• **WORK ITEM**
Nothing but the lines from the start of the entries through the line containing "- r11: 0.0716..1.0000" should appear in the answer, each given exactly.

• **TASK MATERIAL**
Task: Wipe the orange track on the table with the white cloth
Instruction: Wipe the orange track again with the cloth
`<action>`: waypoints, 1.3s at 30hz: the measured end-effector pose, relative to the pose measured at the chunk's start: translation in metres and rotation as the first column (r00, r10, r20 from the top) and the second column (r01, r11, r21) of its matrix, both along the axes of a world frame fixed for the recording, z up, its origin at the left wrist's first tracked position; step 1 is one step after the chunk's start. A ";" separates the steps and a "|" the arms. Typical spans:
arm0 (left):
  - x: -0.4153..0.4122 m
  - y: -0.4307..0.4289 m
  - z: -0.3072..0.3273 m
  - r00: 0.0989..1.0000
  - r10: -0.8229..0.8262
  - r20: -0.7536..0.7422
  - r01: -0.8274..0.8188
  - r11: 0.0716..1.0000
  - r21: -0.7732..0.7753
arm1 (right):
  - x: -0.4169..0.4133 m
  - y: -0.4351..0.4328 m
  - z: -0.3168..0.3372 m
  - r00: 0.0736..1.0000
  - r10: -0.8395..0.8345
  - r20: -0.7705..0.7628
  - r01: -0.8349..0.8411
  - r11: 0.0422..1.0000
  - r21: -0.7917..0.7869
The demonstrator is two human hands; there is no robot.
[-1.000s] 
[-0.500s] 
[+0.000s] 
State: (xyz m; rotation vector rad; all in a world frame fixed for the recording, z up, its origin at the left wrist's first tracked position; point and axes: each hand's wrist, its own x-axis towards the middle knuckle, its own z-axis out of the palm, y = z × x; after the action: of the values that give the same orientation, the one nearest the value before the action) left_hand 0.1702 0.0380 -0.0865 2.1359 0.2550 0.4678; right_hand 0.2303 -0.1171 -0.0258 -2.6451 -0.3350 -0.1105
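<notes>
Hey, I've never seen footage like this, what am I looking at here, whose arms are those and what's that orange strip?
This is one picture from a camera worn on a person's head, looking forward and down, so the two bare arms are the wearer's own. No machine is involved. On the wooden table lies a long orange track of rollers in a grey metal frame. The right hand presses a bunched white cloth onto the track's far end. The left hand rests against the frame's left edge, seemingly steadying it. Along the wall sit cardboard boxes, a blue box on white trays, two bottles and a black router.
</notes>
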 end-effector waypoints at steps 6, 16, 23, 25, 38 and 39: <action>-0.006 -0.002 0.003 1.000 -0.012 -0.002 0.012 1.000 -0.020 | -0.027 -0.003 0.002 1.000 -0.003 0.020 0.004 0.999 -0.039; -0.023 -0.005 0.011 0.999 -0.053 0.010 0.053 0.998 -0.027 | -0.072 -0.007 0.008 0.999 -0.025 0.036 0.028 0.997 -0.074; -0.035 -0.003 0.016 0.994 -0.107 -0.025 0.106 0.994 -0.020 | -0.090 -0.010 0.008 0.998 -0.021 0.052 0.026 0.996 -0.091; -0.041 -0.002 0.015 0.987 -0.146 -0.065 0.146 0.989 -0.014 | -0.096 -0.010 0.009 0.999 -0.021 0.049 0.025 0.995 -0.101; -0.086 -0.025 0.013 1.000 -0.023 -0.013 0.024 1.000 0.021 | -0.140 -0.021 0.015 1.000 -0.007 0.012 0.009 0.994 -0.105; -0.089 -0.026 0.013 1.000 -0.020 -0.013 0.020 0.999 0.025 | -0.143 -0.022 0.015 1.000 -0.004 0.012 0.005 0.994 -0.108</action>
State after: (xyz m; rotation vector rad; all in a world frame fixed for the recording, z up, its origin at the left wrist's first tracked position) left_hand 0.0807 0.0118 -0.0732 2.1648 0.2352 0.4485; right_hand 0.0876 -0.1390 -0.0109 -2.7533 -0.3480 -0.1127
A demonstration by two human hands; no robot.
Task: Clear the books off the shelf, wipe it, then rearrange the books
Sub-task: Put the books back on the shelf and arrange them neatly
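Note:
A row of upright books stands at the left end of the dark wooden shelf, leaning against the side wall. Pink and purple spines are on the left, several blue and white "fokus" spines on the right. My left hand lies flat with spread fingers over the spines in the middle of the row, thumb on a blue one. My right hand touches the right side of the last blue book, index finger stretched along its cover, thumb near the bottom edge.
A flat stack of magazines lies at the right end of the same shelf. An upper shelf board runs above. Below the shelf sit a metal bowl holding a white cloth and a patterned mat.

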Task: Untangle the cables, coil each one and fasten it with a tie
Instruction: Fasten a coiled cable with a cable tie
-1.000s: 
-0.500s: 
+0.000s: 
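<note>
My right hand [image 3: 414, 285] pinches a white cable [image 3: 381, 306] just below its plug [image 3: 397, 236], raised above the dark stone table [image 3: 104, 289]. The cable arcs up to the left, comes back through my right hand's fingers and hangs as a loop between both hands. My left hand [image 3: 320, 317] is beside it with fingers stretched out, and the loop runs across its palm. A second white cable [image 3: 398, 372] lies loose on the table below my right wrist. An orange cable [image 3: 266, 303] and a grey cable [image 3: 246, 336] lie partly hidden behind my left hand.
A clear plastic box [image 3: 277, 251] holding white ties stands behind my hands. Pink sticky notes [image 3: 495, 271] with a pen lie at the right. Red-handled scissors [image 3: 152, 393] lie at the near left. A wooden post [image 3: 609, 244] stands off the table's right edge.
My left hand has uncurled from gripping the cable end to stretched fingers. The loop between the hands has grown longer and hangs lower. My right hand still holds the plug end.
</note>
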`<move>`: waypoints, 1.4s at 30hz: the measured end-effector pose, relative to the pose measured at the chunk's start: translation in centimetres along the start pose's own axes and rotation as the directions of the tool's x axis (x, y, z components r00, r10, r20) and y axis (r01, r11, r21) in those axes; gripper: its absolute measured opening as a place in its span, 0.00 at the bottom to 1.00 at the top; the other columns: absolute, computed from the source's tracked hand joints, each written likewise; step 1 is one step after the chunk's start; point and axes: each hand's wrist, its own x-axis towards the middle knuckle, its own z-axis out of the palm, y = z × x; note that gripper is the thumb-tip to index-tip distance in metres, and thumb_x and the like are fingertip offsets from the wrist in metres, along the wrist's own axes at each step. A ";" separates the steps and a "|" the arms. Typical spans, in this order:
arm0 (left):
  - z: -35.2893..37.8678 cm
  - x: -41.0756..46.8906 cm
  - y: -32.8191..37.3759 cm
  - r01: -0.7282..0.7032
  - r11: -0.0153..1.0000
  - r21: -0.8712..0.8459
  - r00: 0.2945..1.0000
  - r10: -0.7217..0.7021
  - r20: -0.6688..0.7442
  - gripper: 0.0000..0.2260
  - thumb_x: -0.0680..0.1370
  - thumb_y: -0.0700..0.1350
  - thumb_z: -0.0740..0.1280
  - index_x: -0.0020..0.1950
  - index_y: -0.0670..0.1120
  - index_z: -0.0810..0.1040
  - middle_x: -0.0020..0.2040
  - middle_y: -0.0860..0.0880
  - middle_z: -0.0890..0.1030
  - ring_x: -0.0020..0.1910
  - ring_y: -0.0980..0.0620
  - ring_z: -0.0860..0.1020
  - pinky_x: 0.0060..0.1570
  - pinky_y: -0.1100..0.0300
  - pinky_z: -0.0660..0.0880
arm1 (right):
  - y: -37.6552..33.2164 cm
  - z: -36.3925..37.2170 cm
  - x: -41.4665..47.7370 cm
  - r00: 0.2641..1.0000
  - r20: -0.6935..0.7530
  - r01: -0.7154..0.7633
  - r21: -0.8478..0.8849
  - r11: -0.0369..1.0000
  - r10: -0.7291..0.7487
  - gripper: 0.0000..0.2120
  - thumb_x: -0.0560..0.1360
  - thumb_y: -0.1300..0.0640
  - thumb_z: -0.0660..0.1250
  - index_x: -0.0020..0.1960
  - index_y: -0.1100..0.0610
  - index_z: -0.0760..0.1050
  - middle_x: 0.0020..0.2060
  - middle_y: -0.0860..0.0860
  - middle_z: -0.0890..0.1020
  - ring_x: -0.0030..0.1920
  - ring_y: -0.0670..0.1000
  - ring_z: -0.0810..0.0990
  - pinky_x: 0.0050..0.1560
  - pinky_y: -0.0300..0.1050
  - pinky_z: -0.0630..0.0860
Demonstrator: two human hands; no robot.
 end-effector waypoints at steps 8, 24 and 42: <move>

• **SOLVED EXERCISE**
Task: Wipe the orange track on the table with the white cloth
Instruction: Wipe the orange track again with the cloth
`<action>`: waypoints, 1.3s at 30hz: the measured end-effector pose, relative to the pose measured at the chunk's start: translation in metres and rotation as the first column (r00, r10, r20 from the top) and the second column (r01, r11, r21) of its matrix, both along the axes of a world frame fixed for the recording, z up, its origin at the left wrist's first tracked position; step 1 is one step after the chunk's start. A ";" separates the steps and a "|" the arms. Typical spans:
arm0 (left):
  - x: -0.4153..0.4122 m
  - y: -0.4307..0.4289 m
  - z: -0.3072..0.3273 m
  - r00: 0.0989..1.0000
  - r10: -0.8229..0.8262
  - r20: -0.7536..0.7422
  - r01: -0.8274..0.8188
  - r11: 0.0716..1.0000

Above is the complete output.